Giants like Google have been leveraging deep learning for years and are now working to provide next-generation solutions. They were able to mimic the human voice and generate natural sounds that could be obtained from a speech system. Google Translate uses deep learning and image recognition to perform speech translation and recognition of written language. Google’s PlaNet can tell you where a photo was taken, and TensorFlow has built a variety of artificial intelligence (AI) applications.
Today, a variety of industries are applying deep learning at the core of their capabilities:
Aerospace and Defense
Deep learning is used extensively for satellites to identify specific objects or areas of interest and classify them as safe or unsafe for soldiers.
The field of medical research makes extensive use of deep learning. For example, in advanced cancer research, deep learning is used to automatically detect the presence of cancer cells. Advanced Microscopy was created by people at UCLA and uses advanced data to teach deep learning applications how to accurately identify cancer cells. The scope of deep learning has ultimately expanded to allow medical research to create personalized medicines tailored to the structure of an individual’s genome.

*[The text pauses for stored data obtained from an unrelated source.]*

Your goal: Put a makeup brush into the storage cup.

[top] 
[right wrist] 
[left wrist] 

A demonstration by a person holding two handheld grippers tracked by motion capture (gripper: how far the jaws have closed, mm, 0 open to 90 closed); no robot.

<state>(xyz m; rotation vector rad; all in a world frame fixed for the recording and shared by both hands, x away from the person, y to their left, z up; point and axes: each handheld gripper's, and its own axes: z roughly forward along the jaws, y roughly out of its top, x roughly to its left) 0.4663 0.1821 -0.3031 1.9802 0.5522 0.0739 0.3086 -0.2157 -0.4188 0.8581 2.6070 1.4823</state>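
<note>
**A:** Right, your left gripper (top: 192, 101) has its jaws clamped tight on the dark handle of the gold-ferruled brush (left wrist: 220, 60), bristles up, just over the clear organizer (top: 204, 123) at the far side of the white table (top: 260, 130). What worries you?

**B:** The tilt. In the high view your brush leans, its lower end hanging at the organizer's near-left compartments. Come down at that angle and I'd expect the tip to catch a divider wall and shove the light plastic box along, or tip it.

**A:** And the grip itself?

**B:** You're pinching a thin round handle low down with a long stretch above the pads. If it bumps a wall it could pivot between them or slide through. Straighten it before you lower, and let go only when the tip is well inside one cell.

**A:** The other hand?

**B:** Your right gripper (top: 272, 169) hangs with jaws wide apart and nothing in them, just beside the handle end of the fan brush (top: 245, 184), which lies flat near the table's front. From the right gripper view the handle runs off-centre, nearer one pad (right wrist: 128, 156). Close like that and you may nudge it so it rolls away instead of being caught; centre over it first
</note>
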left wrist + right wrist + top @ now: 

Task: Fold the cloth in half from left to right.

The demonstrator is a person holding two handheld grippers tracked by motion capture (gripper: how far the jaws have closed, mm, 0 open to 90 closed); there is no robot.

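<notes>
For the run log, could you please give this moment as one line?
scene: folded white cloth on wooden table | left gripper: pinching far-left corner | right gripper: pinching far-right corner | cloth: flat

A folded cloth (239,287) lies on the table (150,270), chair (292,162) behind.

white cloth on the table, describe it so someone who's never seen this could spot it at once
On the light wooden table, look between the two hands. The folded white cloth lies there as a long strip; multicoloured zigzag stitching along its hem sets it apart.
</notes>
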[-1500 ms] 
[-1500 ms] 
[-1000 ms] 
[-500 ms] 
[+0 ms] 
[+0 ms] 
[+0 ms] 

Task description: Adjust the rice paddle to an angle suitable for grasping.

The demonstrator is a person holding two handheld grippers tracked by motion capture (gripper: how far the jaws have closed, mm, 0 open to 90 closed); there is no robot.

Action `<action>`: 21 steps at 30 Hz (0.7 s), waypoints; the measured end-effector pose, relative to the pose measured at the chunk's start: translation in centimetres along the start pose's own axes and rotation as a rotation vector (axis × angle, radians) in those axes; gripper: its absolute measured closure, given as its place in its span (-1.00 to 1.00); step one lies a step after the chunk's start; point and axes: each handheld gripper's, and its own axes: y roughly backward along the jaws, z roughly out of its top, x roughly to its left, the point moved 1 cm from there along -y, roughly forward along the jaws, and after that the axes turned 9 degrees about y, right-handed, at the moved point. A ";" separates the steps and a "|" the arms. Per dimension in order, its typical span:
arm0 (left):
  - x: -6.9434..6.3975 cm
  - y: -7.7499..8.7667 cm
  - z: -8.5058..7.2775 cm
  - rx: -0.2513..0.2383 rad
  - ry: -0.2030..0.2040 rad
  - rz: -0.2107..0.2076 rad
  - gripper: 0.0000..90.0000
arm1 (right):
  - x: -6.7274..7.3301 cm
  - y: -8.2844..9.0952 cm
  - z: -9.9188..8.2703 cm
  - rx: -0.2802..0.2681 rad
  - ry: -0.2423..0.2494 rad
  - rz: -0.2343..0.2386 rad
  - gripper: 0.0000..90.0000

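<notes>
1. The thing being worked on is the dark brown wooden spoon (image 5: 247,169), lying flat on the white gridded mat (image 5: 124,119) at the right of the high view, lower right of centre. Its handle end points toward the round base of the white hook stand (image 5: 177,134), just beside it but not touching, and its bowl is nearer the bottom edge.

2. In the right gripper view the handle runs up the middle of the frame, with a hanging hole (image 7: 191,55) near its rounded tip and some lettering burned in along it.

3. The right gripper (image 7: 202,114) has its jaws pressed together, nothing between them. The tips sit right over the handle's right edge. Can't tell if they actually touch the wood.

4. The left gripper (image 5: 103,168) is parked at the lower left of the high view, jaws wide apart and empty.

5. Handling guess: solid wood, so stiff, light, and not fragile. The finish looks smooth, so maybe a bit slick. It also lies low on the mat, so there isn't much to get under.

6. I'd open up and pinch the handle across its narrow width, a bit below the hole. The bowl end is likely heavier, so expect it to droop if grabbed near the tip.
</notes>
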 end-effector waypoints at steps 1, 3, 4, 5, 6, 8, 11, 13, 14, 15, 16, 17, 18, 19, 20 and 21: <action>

The heavy machinery sector is an area that requires many safety measures. Deep learning helps improve worker safety in these environments by detecting people or objects entering within the unsafe radius of heavy machinery.
Chatbots and service bots
Deep learning powers all chatbots and service bots that interact with customers, enabling them to provide intelligent answers to increasingly complex voice and text-based queries. It is constantly evolving.
Tasks that were once performed manually for hours can now be entrusted to computers. Black and white images can be colored using deep learning algorithms that can place the image’s content into context and accurately reproduce it with the right colors.
This feature, which leverages deep learning, will not only serve a variety of security purposes, but will soon be available for purchase in stores. Facial recognition is already being used extensively at airports to facilitate paperless check-in. Deep learning will go one step further and make facial recognition a means of payment even when a person has changed their hairstyle or lighting is not optimal.